The conventional wisdom says that congressional redistricting favors the party in power, which in this case is the Republicans. I don’t necessarily agree with that since the compromises needed to make a redistricting map work in a way that will stand up to almost automatic court challenges that will surely be filed, means that the advantages are somewhat less in reality than theory. A perfect example of this happened in the 2003 redistricting engineered by the master criminal and then Congressman Tom Delay.

A few years before a Texas jury rightly ruled to send The Hammer to the slammer, Tom Delay forced an off-schedule redistricting largely though the application of very large bribes. I was living in the south part of Houston at that time and was actually Delay’s congressional district. For most of my time in Houston, my Senator was John Cornyn, so representation-wise, I was twice-cursed. After the redistricting, some of my church members found that they were no longer represented by Delay but were not represented by the ultra-liberal and ultra-stupid Sheila Jackson Lee. As an Independent voter I was amused by the situation to the dismay of my Republican acquaintances.

Sensing that I didn’t share their sense of outrage, one of them inquired how I could be so calm about the situation.

“Were you for redistricting in an off-schedule year,” I asked.”Yes!”

“Then you have nothing to complain about,” I replied.

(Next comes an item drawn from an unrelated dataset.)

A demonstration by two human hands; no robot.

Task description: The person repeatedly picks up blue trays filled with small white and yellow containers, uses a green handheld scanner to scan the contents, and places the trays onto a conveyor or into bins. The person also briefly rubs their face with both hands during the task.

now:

Then came more protestations about the unfairness of the outcome. I pointed out that once the redistricting process begins all bets are off and there’s no telling where the boundary lines are going to end up. As it was in 2003, so it is in 2011. At this point the new redistricting map has been passed by the Texas Senate and not goes the the Texas House of Representatives for a vote. I can’t make any predictions about what will happen there but I can guarantee that after the smoke has finally cleared there will be plenty of people unhappy with the result.